Pattern B: Result Struct
type LunchResult struct {
Lunch *Lunch
SkipReason string
}
func CheckLunchStatus(userID string) (*LunchResult, error)
Trade-offs:
- Appropriate when returning the
Lunchobject itself. However, when consumers don’t need lunch details (only status), this exposes unnecessary implementation details, violating information hiding. - The
SkipReasonstring requires consumers to perform string matching (if result.SkipReason == "policy_skip"), which is error-prone and lacks compile-time safety. While makingSkipReasonan enum would address this, you’d essentially reinvent the status enum pattern while still carrying the unnecessaryLunchfield.
The Status Enum Advantage
The status enum pattern wins for this scenario because:
- Semantic Clarity: States are business outcomes, not errors
- Compile-Time Safety: Switch exhaustiveness checking catches missing cases
- Minimal Disclosure: Consumers see only discrete outcomes, not internal data
- Evolution Path: New states integrate cleanly without breaking consumers
Caveat: This pattern works when status is the primary information. If you need to return data (e.g., a Lunch object), combine the enum with the data—the status enum remains valuable for representing discrete outcomes alongside the returned value.
Conclusion
Encapsulation operates at every level—from system architecture down to individual API design. This lunch service example demonstrates how Parnas’s information hiding principles find practical expression in Go’s type system.

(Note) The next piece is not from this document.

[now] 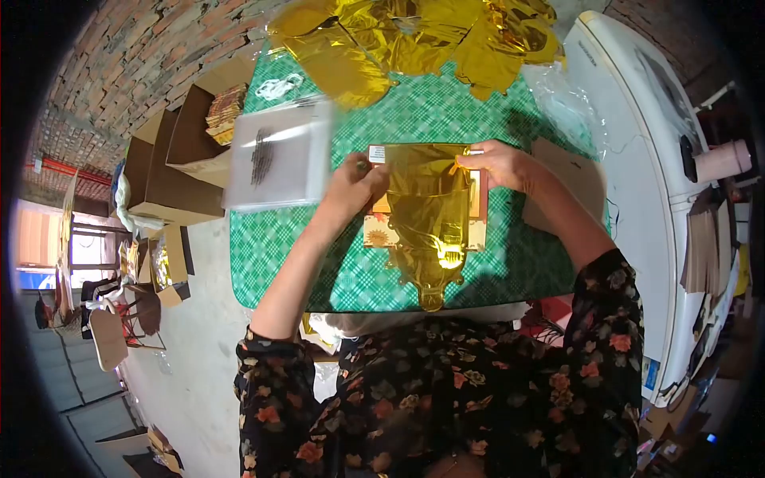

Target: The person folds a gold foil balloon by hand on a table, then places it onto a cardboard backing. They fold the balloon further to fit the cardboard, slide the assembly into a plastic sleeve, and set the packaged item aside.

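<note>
A flat gold foil piece (426, 199) lies over a printed card (378, 232) on the green checked tablecloth (271, 255). My left hand (356, 182) is at the upper left edge of the card, beside a small white label, its fingers curled together; what they grip is too small to make out. My right hand (497, 165) pinches the upper right edge of the gold foil piece, near a small orange bit. The foil's narrow end reaches down to the table's near edge.
Clear plastic bags (280, 155) are stacked on the left. More gold foil (414, 40) covers the far end. Brown cardboard (564, 187) lies at the right, near a white fridge (629, 143). Open cardboard boxes (179, 179) stand beyond the table's left side.
</note>
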`<state>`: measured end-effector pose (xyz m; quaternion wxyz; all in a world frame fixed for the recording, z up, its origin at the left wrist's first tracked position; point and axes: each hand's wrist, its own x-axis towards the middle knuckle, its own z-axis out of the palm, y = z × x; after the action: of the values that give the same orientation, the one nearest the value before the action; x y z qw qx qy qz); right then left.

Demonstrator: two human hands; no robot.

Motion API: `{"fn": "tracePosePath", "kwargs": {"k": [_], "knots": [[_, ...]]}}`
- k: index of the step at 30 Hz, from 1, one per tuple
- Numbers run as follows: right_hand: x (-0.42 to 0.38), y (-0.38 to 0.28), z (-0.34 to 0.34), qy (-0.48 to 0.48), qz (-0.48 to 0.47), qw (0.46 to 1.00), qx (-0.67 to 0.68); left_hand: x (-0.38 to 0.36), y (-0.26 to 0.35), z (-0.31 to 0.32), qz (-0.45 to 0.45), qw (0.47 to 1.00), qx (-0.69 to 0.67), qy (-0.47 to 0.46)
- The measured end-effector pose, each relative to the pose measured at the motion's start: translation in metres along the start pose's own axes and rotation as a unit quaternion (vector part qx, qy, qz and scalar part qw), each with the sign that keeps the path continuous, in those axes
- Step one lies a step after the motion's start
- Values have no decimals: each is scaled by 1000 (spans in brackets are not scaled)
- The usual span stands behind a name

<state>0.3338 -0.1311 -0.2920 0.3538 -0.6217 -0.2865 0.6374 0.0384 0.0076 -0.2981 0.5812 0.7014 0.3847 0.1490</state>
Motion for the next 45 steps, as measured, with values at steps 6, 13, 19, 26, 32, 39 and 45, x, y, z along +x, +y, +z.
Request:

The status enum pattern isn’t just idiomatic Go—it’s strategic architecture that reduces maintenance costs, enables team scalability, and positions the codebase for change. Small decisions compound: choosing the right return pattern today determines whether tomorrow’s requirement changes take hours or weeks.
Parnas’s 1971 principles remain our guide: hide decisions, expose contracts, optimize for change.